Apart from browsers, it's fortunately pretty easy to avoid running code you don't trust on your devices.

1 comments

What I've seen that the POCs can actually do is not worth running around with your hair on fire, from what I've seen.

Note I did not say there is no reason to be concerned about Meltdown and Spectre... just that for most users, uses, and systems, it's not that important. In the next three-to-six months, if you care about security at all, unless you are already running a tip-top tight operation, your money and effort is better spent defending against the many already-realistic threats, rather than worrying about the vector that may someday be converted into a realistic threat. Meltdown isn't what is going to drag your business to a halt next week; it's that ransomware that one of your less-savvy employees opened while mapped to the unbacked-up world-writable corporate share that has all the spreadsheets your business runs on. At the moment, the net risk of applying the Meltdown fix comfortably exceeds by several orders of magnitude the risk that Meltdown itself poses.
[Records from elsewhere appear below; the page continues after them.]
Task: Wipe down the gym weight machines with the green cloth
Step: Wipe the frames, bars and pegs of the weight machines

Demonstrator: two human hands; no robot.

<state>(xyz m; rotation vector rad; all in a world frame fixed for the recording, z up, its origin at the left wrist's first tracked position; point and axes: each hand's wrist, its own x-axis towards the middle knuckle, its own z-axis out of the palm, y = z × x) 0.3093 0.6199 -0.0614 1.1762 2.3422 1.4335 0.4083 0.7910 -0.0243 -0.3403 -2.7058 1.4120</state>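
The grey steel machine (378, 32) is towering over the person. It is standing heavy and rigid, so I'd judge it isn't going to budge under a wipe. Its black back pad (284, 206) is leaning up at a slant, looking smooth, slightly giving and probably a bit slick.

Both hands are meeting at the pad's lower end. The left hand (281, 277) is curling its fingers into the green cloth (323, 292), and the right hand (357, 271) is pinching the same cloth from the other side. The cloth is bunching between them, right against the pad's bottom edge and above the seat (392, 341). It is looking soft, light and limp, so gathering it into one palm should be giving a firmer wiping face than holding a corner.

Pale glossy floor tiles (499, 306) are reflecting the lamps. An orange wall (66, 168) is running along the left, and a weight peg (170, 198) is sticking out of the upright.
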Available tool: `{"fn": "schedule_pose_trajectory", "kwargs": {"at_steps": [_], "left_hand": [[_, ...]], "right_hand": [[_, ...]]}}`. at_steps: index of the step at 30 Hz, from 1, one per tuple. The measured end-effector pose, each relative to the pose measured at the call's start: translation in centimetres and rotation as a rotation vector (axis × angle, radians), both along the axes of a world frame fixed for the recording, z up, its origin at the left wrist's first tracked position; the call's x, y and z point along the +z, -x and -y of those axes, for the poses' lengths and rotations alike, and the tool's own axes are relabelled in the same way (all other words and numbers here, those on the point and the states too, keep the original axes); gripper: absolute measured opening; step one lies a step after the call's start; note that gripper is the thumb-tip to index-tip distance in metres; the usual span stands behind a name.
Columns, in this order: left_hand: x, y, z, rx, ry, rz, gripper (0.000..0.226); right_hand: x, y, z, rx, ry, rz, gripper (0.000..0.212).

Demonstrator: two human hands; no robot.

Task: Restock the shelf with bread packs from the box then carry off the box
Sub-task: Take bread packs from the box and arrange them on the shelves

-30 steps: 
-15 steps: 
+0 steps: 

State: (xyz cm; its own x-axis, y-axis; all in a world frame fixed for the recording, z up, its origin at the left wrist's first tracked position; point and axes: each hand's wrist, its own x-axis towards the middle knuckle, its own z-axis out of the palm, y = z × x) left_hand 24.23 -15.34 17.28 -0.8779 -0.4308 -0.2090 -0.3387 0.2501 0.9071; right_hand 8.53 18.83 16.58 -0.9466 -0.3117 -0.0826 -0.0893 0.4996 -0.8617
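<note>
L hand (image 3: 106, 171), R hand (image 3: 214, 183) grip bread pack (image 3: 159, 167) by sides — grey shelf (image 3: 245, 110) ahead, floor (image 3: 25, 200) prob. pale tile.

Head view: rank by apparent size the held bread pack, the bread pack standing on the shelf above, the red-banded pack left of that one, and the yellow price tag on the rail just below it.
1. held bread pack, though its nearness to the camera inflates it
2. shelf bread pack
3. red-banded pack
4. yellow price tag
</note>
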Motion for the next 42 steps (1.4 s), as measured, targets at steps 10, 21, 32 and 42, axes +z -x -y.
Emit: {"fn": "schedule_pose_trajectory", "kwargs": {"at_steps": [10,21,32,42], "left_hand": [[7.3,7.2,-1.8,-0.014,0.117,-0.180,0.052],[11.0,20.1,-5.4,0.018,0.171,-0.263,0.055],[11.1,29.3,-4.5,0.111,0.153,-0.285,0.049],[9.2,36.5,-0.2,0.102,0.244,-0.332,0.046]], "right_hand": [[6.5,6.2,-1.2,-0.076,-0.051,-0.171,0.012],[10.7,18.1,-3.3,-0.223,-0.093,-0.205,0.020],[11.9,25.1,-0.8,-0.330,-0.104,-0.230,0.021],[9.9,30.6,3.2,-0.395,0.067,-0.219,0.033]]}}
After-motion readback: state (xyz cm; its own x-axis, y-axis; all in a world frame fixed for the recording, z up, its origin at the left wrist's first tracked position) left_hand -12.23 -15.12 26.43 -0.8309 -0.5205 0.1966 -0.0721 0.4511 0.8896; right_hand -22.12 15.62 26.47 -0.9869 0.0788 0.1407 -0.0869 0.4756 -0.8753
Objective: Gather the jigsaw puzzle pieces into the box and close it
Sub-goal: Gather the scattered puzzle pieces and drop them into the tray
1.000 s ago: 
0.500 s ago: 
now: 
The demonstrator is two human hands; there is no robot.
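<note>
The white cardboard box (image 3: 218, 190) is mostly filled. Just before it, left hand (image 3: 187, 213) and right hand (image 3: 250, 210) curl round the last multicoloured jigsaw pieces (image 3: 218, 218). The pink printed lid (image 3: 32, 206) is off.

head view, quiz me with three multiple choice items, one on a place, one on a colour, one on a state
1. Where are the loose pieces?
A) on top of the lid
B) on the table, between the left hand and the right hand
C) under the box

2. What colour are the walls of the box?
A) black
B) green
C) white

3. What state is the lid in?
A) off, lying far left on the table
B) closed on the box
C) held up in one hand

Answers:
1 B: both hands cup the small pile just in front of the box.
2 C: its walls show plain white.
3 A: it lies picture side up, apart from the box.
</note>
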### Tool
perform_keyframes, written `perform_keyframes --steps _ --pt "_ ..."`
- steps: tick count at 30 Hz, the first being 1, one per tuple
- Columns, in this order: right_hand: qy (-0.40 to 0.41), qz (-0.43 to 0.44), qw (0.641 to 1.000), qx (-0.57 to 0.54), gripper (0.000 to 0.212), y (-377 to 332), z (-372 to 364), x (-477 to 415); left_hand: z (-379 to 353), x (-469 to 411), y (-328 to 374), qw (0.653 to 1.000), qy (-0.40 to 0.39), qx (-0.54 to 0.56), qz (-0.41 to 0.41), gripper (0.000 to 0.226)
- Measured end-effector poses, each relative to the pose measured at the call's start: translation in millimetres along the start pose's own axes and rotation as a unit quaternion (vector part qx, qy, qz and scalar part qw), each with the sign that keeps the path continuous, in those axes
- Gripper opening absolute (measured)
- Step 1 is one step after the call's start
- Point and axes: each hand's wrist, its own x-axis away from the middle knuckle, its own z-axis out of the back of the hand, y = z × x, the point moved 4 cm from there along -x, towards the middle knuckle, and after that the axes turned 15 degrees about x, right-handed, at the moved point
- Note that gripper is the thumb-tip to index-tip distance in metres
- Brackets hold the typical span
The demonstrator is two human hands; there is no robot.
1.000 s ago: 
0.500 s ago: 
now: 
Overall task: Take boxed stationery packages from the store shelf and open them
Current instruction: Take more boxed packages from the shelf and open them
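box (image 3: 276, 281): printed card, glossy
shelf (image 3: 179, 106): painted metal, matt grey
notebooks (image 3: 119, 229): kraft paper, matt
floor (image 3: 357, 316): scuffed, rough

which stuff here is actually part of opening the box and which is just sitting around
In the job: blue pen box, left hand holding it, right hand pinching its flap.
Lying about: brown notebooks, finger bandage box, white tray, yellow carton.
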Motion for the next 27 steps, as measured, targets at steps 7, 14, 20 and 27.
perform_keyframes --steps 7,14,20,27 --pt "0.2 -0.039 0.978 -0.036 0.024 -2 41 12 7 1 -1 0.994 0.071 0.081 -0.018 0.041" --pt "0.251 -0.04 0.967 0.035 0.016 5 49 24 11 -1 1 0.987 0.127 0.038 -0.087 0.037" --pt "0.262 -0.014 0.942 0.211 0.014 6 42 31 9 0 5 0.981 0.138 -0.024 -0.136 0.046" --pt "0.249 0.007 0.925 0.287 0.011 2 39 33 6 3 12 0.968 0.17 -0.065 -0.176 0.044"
And my point is precisely that for most users and uses, that panic was not justified. Those for whom that is not true (VM hosting companies) already know they need to be more aggressive. There was no point in pushing out patches that nearly bricked some computers.

I agree with your points. In fact, I made the same argument about removing a Heartbleed/Spectre-related patch that caused issues for one of our applications - "the machine doesn't execute any untrusted code, so this patch isn't strictly necessary."